E o pior é que isso acontece ainda hoje na Câmara Municipal, sem tanto alarde, claro.

Mas voltando ao comunista Coutinho Cavalcanti, há outra passagem igualmente interessante.

Como deputado federal, Cavalcanti foi autor do projeto de lei instituindo a reforma agrária no Brasil, em 1954, posteriormente arquivado pelos militares, em 1971. Diz a lenda que o projeto de Cavalcanti "teria sido aplicado em Cuba por Fidel castro; cópia do projeto teria sido levada a Cuba pelo líder revolucionário Ernesto Che Guevara" (Dicionário Rio-pretense, 2001, p. 337).
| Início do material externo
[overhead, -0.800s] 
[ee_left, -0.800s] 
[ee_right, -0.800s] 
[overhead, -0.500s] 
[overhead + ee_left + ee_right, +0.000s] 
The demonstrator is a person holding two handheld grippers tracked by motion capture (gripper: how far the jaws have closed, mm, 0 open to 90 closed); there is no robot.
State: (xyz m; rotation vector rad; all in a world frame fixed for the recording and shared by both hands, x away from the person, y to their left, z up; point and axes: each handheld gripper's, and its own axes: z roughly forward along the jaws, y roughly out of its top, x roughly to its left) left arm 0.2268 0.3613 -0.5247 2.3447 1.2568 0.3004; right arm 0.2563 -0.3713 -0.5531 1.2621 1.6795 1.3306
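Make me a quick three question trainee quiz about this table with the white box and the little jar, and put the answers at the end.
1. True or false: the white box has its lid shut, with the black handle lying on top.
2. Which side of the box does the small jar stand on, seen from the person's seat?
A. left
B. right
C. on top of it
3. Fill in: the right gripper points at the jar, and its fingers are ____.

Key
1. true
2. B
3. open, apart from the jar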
Seja como for, importa registrar a presença e a ascendência da cultura comunista na política deste sertão de Iboruna já no início dos anos 30. Naquela época ainda como algo restrito ao universo das elites locais - como o era praticamente tudo aquilo relacionado com o conhecimento -, o comunismo se tornaria mais tarde o combustível de outras importantes experiências de resistência democrática e de organização popular na cidade.

Mas isso já é outra história.Uma coisa é certa: os comunistas têm raízes históricas em Rio Preto, o que, em se tratando de esquerda na cidade, já diz muita coisa. Não?

NOTAS

[1] "Em 1944, durante as comemorações do cinquentenário da emancipação política de Rio Preto, cogitou-se assumir Iboruna como o nome da cidade. Tardia e justa homenagem aos bugres coroados, seus habitantes nativos. Porém, a proposta não prosperou. A população rejeitou a idéia e, dois anos mais tarde, o nome do santo padroeiro passou a preceder o da cidade: São José do Rio Preto...." (IBORUNA21, 24/3/2007).

[2] Com a cassação do registro do PCB, em 1948, os comunistas utilizavam a legenda de outros partidos para a disputa eleitoral, principalmente o antigo PTB getulista.

* Texto originalmente publicado no IBORUNA21 (13/6/07): "COMUNISTAS EM IBORUNA - COUTINHO CAVALCANTI (1906-1960)".